Euro Disney should continue with the next stage of development. The second phase would help remedy some of the challenges that had marred the first phase of operations. The second phase would be crucial in increasing marketability for the park as it would offer new attractions. Failure to develop the second phase would also paint Euro Disney as a failure in the public domain, discouraging the visitors already thrilled by the first phase. Failing to create the second phase on account of an underperforming first phase was also the wrong business decision as the project would be incomplete. The company would never know how Euro Disney would have performed in general. Despite the first phase being underwhelming, there were clear signs that it could improve, with the attendance of 30,000 people per day being promising.

Lessons Learned

Weather is a crucial factor that cannot be overlooked in the development of a theme park. Euro Disney may have had plans to ensure weather changes outside the park do not affect operations inside, but people outside were still affected. Additionally, the right mix of cultures within a host country is essential. While American culture is attractive and influential, critics within a host country can hamper operations. The company must learn to establish the right blend of American and European cultures to ensure that the people do not feel radicalized. The easiest way to get the parks fully functional is to make the hosts feel involved and part of the process. Preparation of staff is another crucial lesson learned by Euro Disney as many of their employees resigned. Aligning company policy with personal beliefs is vital hence the need for better preparation.

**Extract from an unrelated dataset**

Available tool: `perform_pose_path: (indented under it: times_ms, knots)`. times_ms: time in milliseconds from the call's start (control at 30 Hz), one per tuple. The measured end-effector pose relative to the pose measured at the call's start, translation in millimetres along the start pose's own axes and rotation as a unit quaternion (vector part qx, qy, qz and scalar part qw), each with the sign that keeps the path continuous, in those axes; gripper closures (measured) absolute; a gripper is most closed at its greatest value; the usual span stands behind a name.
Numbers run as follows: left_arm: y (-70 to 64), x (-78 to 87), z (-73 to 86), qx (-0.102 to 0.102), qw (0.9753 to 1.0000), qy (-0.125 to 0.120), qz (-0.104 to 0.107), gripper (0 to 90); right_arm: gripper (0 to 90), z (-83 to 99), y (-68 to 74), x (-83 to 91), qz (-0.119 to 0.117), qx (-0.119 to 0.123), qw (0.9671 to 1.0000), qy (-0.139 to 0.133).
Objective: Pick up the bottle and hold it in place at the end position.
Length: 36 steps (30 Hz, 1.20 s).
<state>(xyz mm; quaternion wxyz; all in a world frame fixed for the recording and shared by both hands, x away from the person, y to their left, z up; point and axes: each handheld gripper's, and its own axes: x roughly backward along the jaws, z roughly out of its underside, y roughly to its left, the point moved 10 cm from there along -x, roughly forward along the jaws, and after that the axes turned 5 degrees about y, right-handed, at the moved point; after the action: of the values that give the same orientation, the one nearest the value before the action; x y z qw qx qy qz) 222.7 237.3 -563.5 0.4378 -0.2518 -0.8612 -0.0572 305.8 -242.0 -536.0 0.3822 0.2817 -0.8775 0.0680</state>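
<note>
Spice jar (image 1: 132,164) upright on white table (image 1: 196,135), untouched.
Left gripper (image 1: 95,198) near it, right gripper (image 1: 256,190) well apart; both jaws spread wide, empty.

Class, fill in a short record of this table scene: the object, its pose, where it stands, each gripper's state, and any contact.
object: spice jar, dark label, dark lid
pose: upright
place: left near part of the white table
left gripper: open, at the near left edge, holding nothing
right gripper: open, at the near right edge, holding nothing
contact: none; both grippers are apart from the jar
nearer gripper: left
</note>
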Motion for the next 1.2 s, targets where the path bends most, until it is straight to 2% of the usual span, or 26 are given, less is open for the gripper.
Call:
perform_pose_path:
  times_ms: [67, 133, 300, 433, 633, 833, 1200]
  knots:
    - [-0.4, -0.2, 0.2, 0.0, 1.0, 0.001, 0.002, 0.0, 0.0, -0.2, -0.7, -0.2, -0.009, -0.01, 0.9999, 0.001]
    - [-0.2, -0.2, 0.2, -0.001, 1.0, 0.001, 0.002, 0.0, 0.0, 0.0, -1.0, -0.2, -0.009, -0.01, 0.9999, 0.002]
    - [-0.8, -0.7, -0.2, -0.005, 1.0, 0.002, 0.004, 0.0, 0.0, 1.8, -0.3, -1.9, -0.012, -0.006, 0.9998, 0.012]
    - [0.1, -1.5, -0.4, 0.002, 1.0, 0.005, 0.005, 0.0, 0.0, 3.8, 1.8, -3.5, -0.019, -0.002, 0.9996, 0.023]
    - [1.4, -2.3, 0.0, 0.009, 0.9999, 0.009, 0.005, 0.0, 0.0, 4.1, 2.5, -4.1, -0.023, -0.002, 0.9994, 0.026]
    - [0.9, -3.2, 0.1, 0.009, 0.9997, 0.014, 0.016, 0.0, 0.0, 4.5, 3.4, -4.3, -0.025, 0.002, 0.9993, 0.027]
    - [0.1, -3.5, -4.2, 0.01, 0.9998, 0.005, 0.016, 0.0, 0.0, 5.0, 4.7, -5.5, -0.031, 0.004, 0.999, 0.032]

The model of the park should be adjusted to ensure that its intention to create an American establishment in Europe is married to the need for European content. This can be done during the marketing process by creating original French content and selling it to the people. Since other European countries are also targeted, the company can make at least one original film from each of these countries and market it. In addition to marketing the original story for each country, the company can create specially themed areas. These areas can highlight the creative imagination of each country, boosting originality. The staff within those themed areas should also belong to those countries to increase relevance.

The employment process should include special incentives for the employees in France as there are incentives for American employees. The company should ensure that the model of these incentives is in line with French beliefs and customs. The timing of these incentives should also coincide with French weather and timings to ensure that these employees enjoy them to the maximum. I would recommend that the interview process for the employees include a process that involves selecting those who are Disney enthusiasts first. This would ensure that an interested and involved staff was in place at the facility. This can involve creating an assessment of all potential employees to gauge their interest in Disney films and culture in general. The company could benefit from hiring supervisors and managers with European work experience. This would ensure that the company’s top brass is well accustomed to the European work experience and minimize the occurrence of avoidable challenges.


Loveman, G. W., & Schlesinger, L. A. (1992). Euro Disney: The First 100 Days. Harvard Business School, Case 693-013, 1–23.